She barely recognized his voice.
The line disconnected and a cold drizzle began to fall. Hathaway tried again but it went straight to voicemail; he’d powered off the device. After the beep she cried, “No, Daniel, please don’t! You’re too important! Call me back!”
She hung up and dialed 9-1-1, her thumb shaking and frozen over the Call button…
41
Jennings hadn’t powered off his phone but he’d activated Do Not Disturb.
He had Lynch’s address but nothing was marked clearly in Bennett Springs. He motored Route 740 in the dark for twenty minutes with Google Earth open before deciding he had the correct unmarked driveway.
Windshield wipers smearing the rain. He kept the heater off because the chill was reviving him. Sanity was returning like the tide, inch by inch.
Killing Lynch still felt like the right thing to do in his enervated mental state but he’d arrived at Lynch’s ranch without a weapon. He’d violated the first standing order for Roger’s Rangers—don’t forget nothing. Maybe that was divine providence, maybe not.

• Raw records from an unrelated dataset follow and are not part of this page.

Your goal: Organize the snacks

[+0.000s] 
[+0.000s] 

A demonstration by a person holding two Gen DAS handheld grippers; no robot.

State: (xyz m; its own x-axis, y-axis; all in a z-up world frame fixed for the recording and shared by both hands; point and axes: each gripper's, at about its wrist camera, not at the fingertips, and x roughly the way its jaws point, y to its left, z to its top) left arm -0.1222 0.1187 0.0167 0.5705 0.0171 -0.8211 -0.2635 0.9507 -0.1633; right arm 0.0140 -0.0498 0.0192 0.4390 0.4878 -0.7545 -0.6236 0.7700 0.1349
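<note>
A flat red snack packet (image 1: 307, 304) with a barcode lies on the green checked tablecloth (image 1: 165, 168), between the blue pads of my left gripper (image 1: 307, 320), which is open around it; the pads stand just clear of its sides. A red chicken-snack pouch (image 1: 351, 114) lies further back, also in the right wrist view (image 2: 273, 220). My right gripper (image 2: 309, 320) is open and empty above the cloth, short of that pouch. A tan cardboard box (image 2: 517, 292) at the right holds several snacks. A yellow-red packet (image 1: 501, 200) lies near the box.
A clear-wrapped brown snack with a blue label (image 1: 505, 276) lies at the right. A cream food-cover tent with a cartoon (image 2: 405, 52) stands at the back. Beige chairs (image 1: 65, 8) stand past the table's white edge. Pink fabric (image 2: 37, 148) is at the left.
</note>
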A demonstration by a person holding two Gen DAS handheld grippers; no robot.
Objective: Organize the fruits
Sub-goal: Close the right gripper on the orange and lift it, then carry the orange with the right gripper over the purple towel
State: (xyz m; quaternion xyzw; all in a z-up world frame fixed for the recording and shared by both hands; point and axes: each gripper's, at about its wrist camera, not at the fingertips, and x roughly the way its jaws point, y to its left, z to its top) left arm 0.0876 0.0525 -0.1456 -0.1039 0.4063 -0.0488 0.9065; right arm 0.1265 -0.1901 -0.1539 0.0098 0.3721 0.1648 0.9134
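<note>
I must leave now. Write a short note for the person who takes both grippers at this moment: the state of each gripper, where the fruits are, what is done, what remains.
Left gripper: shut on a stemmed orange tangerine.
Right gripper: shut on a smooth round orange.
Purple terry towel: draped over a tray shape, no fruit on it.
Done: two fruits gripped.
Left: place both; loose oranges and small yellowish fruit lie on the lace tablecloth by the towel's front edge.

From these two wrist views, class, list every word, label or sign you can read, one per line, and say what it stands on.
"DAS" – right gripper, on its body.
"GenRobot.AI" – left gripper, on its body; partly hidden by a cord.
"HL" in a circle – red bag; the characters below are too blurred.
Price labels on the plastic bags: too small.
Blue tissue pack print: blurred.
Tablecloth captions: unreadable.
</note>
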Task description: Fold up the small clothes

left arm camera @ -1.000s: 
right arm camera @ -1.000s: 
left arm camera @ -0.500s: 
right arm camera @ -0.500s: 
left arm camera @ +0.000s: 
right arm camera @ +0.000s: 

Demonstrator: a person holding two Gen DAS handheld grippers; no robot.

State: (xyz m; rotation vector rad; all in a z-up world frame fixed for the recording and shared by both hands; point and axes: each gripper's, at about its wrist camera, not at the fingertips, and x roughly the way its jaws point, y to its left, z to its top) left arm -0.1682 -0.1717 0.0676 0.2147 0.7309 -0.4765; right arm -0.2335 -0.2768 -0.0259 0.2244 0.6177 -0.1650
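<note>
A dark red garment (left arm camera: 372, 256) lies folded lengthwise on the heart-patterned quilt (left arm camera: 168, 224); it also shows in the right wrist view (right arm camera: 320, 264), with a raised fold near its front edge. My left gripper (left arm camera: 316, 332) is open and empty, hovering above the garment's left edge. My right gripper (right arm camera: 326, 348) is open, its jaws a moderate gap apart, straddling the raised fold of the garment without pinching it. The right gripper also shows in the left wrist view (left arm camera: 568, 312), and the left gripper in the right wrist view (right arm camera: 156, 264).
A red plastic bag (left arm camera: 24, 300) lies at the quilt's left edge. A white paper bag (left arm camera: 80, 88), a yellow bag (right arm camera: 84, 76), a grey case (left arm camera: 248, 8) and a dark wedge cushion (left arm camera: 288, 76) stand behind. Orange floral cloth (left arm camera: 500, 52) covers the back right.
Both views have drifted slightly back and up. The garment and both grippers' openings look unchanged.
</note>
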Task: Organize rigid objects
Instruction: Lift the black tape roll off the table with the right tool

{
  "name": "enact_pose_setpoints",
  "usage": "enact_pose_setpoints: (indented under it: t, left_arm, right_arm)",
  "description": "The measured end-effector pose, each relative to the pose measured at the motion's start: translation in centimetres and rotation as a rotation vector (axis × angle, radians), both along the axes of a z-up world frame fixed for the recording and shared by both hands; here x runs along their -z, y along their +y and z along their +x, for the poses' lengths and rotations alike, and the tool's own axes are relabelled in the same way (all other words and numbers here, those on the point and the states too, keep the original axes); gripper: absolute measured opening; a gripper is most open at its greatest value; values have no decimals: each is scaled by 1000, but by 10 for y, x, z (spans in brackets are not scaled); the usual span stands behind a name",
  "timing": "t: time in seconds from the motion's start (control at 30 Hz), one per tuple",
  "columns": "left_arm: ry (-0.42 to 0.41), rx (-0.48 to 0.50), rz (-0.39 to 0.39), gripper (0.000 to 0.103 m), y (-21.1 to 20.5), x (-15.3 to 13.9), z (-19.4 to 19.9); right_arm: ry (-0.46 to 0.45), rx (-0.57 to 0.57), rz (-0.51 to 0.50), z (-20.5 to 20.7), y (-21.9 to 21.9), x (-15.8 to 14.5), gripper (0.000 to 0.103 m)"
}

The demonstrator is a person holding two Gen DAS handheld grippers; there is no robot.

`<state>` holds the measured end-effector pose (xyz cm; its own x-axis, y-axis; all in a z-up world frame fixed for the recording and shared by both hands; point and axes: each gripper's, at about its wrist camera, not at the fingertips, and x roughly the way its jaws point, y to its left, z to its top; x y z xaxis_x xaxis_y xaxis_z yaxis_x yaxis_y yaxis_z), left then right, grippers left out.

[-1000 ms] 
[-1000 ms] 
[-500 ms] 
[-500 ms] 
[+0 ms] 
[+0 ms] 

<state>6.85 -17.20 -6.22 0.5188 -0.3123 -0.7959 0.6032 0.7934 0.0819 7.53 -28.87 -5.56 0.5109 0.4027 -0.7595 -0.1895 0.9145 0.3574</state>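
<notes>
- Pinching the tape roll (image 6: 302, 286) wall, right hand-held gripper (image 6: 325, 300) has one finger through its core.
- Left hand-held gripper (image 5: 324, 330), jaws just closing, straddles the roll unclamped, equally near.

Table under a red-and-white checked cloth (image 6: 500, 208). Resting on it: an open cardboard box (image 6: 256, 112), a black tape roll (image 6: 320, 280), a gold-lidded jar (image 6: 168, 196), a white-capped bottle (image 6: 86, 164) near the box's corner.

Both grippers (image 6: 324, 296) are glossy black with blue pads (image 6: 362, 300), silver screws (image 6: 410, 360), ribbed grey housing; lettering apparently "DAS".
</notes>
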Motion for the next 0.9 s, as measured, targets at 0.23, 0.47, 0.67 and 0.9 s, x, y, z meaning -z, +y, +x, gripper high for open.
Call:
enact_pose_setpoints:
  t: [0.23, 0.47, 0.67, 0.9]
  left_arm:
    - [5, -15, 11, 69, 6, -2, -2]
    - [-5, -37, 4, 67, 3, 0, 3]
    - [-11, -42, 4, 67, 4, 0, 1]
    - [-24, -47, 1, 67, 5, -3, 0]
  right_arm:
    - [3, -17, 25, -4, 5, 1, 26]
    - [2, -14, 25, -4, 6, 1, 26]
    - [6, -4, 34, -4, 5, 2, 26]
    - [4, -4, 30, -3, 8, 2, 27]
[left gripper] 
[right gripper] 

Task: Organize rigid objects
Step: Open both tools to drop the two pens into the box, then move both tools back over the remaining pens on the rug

He was furious with God and didn’t trust him.
Lewis murdered in the shower. Found hours later.
It had to be Lynch, and Jennings was equally culpable. He’d let Craig take the pistol and Craig had opened fire and now he was dead and it was Jennings’ fault.
Jennings parked in the mud off 740, sheltered by bare trees.
No. No it wasn’t his fault. He hadn’t fired those rockets…
Clenched his eyes. No rockets! No Apache helicopter. He wasn’t in Afghanistan. He meant, he hadn’t killed Craig.
He bore some responsibility but now wasn’t the time for placing blame. Now was the time for…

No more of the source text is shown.